Loi Sécurité globale : le conseil de déontologie journalistique et de médiation « s’inquiète du risque de voir se généraliser censure et autocensure »

Le Conseil de déontologie journalistique et de médiation (CDJM), organe indépendant d’autorégulation de la déontologie de l’information composé à parts égales de journalistes, de représentants du public, de diffuseurs, éditeurs et agences de presse, agit dans le but de renforcer la confiance entre la société et les professionnels de l’information.

Il n’est pas dans son rôle d’intervenir a priori dans les débats concernant des procédures législatives ou des débats de société : son action se cantonne à l’analyse du respect des règles déontologiques professionnelles des journalistes et des médias et à répondre aux interrogations du public après diffusion ou publication.

Cependant, parce que la déontologie est consubstantielle de la liberté d’expression et du droit du public à être informé, le CDJM considère qu’il se doit de rappeler les principes suivants :

  • La liberté de pensée, la liberté d’opinion, la liberté d’expression, constituent les fondements des sociétés démocratiques depuis le XVIIe siècle (Bill of Rights, 1689, Déclaration des droits de l’homme et du citoyen, 1789, 1eramendement de la Constitution des Etats-Unis, 1791).
  • La déontologie de l’information ne peut s’envisager que dans le cadre de la démocratie dont la liberté d’expression, la liberté de la presse, le droit d’informer, le droit du public à être informé sont les garants. Ils ont valeur constitutionnelle : préambule et article 11 de la Déclaration des droits de l’homme et du citoyen ; la liberté, le pluralisme et l’indépendance des médias sont garantis par l’article 34 de la Constitution ; la liberté de la presse est garantie par la loi du 29 juillet 1881.
  • Ces libertés sont également protégées par la jurisprudence de la Cour européenne des droits de l’homme (CEDH), qui s’impose à la France comme aux autres États signataires de la Convention européenne de sauvegarde des droits de l’homme et des libertés fondamentales, signée à Rome le 4 novembre 1950 et ratifiée par la France en 1970. Elle précise, dans son article 10-1 : « Toute personne a droit à la liberté d’expression.
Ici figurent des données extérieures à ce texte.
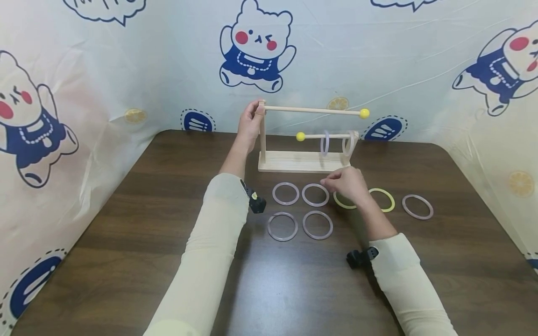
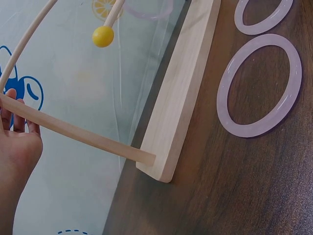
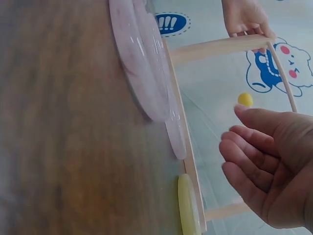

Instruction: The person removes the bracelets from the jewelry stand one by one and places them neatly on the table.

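Note:
My left hand (image 1: 250, 123) grips the top of the left post (image 2: 80, 132) of a wooden rack, where the upper rod (image 1: 311, 110) with its yellow ball end starts. On the lower rod hang a lilac ring (image 1: 322, 143) and a whitish ring (image 1: 353, 143). In front of the rack's base (image 1: 300, 161), my right hand (image 1: 348, 183) hovers with fingertips beside a lilac ring (image 1: 303, 195) lying on the table. The right wrist view shows its fingers loosely bent, thumb apart, holding nothing. A yellow-green ring (image 1: 342, 205) lies partly hidden behind that hand.
Further lilac rings lie flat on the brown table (image 1: 168, 233): one (image 1: 286, 204) beside the first, two nearer me (image 1: 317, 238), and one (image 1: 416, 216) at the far right. Another yellow-green ring (image 1: 393, 205) is right of my hand. A printed cloth (image 1: 176, 56) hangs behind.

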Demonstrator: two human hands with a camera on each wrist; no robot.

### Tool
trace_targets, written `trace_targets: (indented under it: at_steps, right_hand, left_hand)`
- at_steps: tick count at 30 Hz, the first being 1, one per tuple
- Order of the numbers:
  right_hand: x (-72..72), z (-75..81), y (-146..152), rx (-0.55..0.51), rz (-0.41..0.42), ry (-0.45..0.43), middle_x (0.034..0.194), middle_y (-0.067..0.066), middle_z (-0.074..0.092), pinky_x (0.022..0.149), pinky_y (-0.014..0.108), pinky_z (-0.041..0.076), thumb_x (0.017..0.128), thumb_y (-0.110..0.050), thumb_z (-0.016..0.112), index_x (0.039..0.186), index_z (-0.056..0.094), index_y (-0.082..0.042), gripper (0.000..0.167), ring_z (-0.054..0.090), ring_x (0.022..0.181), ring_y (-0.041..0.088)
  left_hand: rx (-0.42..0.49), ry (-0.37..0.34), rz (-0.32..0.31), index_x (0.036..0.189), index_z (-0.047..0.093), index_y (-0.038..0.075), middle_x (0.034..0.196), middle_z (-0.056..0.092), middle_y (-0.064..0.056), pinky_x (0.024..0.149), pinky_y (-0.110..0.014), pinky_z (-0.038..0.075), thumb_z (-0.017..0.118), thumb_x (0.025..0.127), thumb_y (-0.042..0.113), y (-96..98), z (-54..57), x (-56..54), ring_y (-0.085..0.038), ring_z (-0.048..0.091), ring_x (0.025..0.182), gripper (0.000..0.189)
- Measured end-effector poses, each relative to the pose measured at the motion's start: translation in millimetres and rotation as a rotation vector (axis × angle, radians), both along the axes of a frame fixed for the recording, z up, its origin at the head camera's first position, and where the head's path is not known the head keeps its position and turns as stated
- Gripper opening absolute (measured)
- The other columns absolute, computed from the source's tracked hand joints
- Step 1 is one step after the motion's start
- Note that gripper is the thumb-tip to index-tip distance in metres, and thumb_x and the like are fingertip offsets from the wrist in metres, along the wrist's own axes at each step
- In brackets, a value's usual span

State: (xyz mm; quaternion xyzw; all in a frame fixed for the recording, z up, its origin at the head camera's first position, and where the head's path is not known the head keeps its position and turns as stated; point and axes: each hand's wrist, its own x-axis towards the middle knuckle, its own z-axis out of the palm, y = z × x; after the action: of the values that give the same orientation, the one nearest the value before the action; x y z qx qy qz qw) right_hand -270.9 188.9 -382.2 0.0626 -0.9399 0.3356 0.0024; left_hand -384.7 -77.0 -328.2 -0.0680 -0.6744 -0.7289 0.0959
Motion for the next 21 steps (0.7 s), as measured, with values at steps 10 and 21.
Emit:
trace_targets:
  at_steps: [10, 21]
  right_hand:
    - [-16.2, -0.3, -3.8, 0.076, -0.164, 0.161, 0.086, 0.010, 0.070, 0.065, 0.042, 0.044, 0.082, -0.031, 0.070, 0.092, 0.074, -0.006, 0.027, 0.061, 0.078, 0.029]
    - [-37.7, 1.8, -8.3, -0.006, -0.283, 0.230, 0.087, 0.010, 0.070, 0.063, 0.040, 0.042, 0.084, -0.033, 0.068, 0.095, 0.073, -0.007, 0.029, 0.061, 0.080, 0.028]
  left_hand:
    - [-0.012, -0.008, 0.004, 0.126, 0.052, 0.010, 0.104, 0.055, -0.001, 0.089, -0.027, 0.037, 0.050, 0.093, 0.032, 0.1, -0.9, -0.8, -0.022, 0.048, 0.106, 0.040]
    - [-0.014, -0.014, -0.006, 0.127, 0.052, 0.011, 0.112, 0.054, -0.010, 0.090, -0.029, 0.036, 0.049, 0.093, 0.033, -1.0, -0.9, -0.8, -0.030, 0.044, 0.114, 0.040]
Ce droit comprend la liberté d’opinion et la liberté de recevoir ou de communiquer des informations ou des idées sans qu’il puisse y avoir ingérence d’autorités publiques et sans considération de frontières. »

Condition essentielle de la démocratie, une information de qualité, respectueuse des citoyens auxquels elle s’adresse, ne peut s’accommoder d’un encadrement étatique de la vérité. Elle n’est possible, fiable et crédible, que si les journalistes ont librement accès aux faits, dans le souci d’assurer l’exactitude et la véracité de l’information. En particulier, la production et la diffusion des images est de la responsabilité première des journalistes, quitte à « répondre de l’abus de cette liberté dans les cas déterminés par la loi » (art. XI de la Déclaration des droits de l’homme et du citoyen).
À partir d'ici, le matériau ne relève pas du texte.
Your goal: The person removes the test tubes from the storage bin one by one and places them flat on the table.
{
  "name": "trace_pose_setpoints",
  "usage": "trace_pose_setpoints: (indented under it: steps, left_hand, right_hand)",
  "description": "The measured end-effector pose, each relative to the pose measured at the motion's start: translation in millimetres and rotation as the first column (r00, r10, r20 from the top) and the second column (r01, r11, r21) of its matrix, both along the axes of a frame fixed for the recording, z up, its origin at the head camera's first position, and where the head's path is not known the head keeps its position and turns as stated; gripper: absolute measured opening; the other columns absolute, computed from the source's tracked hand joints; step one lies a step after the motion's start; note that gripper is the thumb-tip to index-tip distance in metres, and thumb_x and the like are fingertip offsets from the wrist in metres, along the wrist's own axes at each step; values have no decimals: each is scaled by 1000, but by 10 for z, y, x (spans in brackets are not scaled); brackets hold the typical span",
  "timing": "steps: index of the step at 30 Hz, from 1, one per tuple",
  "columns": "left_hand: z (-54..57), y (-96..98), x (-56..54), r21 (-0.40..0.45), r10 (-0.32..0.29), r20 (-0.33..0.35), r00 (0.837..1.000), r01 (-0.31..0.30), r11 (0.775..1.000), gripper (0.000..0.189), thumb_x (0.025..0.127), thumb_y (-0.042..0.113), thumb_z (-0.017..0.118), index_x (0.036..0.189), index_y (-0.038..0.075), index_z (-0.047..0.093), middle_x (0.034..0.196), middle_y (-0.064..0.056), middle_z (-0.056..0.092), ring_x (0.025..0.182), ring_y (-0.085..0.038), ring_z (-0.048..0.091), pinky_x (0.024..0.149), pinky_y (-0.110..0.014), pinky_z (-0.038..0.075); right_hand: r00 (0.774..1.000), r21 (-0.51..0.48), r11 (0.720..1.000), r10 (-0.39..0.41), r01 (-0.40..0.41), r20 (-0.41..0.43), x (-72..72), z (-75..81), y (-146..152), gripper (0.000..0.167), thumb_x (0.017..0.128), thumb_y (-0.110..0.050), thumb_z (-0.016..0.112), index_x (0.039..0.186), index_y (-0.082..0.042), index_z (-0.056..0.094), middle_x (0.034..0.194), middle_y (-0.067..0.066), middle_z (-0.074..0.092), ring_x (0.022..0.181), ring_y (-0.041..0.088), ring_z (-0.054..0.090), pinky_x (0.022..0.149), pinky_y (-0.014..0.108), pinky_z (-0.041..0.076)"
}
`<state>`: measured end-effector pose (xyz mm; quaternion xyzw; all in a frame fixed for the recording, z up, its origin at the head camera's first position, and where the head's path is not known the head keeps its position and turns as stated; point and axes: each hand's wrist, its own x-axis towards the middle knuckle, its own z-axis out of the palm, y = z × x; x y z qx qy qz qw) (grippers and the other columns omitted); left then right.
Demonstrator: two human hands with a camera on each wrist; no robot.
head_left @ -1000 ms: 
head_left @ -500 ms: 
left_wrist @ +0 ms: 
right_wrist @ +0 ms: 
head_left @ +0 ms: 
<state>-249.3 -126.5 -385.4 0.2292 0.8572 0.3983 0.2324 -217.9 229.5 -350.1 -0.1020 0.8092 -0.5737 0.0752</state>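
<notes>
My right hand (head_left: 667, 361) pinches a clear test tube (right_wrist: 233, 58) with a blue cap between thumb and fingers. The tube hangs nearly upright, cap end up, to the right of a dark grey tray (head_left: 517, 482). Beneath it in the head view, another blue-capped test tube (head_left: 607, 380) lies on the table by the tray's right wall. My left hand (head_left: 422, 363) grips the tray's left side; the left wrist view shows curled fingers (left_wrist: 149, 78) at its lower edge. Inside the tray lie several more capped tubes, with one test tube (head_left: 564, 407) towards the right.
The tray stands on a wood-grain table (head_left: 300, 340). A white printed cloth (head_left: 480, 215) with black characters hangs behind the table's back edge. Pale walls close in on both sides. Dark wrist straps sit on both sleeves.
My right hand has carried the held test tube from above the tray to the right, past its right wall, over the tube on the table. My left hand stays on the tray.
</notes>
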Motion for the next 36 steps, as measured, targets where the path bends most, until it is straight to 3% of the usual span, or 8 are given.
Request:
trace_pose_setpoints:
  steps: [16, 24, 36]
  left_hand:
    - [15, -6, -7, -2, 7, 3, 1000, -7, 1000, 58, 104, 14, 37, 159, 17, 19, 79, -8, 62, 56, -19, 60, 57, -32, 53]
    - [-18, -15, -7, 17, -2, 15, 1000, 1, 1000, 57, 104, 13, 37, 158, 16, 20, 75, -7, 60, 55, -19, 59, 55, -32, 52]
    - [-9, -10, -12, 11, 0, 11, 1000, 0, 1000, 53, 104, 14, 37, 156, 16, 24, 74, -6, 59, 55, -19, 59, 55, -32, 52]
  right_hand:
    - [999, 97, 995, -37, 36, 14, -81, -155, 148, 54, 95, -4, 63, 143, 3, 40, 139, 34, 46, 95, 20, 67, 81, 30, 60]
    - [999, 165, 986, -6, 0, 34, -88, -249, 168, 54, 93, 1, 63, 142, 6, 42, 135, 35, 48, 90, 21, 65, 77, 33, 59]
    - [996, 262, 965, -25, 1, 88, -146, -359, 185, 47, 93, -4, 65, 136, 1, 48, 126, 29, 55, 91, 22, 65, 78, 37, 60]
Élaborée sous la pression des événements, la loi Sécurité globale, et spécialement son article 24, fait peser de lourdes menaces sur la liberté d’informer.
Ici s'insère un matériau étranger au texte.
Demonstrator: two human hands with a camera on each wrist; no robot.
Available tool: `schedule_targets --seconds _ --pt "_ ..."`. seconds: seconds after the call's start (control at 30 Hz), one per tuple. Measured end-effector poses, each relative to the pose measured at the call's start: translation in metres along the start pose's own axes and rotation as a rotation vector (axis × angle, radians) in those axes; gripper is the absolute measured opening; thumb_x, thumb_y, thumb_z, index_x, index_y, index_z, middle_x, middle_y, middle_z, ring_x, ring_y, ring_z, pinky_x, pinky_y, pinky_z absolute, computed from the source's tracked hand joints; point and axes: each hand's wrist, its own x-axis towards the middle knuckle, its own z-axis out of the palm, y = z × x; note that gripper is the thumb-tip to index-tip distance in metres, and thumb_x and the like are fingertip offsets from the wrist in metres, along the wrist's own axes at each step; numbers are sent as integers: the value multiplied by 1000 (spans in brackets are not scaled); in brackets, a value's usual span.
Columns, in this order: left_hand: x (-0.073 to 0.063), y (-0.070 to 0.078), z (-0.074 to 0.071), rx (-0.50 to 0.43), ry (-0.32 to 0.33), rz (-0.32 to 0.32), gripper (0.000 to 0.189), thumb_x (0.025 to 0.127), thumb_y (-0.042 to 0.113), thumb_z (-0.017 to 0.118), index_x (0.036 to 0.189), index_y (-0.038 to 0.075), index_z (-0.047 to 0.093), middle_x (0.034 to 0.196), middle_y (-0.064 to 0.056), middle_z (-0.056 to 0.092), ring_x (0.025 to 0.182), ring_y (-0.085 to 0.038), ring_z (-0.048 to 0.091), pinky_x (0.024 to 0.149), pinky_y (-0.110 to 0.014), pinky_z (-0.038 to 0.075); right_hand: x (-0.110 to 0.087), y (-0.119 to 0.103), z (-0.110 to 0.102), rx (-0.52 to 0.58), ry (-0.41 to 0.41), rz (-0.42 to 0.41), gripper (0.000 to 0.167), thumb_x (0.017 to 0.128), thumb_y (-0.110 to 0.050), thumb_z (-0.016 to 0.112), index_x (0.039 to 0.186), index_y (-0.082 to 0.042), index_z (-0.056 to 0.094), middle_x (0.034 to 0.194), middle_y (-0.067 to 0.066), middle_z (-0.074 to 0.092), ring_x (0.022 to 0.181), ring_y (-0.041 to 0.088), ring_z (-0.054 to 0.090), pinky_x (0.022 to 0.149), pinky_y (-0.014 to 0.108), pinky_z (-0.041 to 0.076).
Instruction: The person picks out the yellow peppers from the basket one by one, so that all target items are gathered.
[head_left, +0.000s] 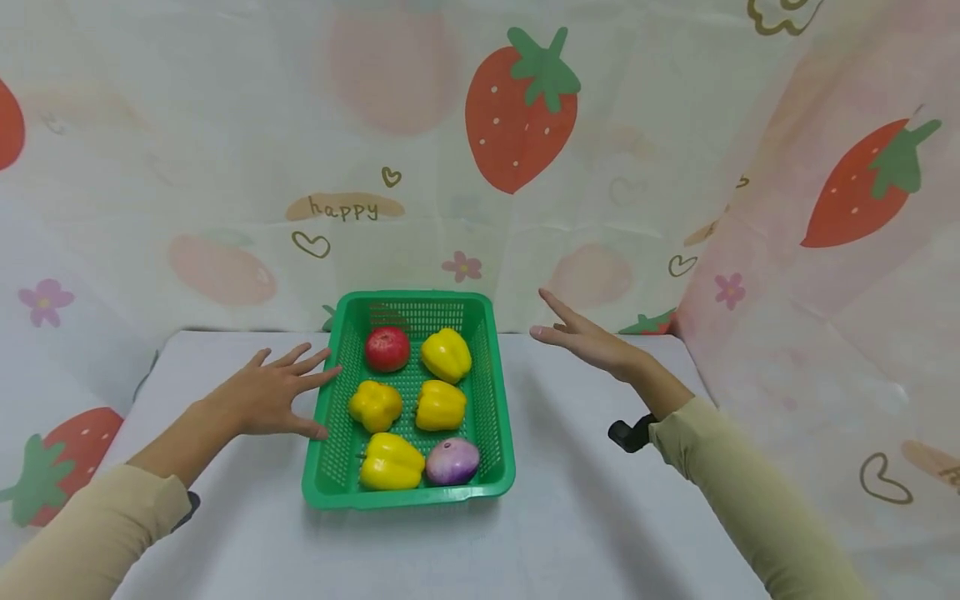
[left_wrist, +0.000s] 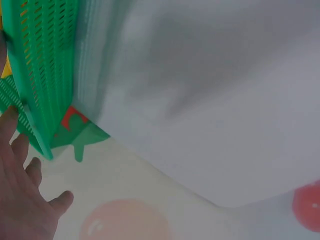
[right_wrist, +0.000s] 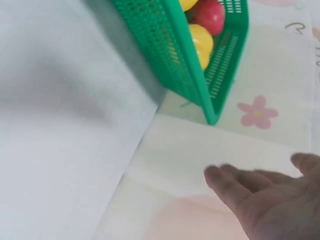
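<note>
A green plastic basket (head_left: 504,417) stands on the white table, holding several yellow bell peppers (head_left: 392,462), a red round fruit (head_left: 387,348) and a purple eggplant-like vegetable (head_left: 452,461). My left hand (head_left: 270,393) spreads its fingers beside the basket's left rim, the fingertips overlapping that rim in the head view. To the right of the basket, my right hand (head_left: 588,337) is held in the air with its fingers extended, apart from the basket. Neither hand holds anything. In the right wrist view, the right fingers (right_wrist: 227,187) stretch out below the basket's corner.
The white table (head_left: 570,517) runs back to a hanging cloth (head_left: 247,125) printed with strawberries, hearts and flowers. The same kind of cloth covers the right side (head_left: 847,350). Dark wrist straps show at both sleeves.
</note>
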Motion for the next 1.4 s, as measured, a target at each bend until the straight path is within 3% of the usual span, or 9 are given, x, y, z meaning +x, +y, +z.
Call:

Le CDJM s’inquiète notamment du risque de voir se généraliser censure et autocensure, au mépris des règles déontologiques reconnues par les journalistes et par les médias qui les emploient. Le CDJM demande l’abrogation de ces dispositions, qui ne peuvent qu’affaiblir le crédit des médias professionnels et la confiance du public au profit de « vérités alternatives » et de théories du complot.

Le droit du public à être informé, qui est la seule justification de l’utilité sociale du journalisme, place les médias au cœur de notre démocratie et leur confère une grande responsabilité. Toute tentative de brider la liberté d’information au prétexte de renforcer la sécurité des Français ou en alléguant des désaccords sur le traitement de l’actualité menace la démocratie.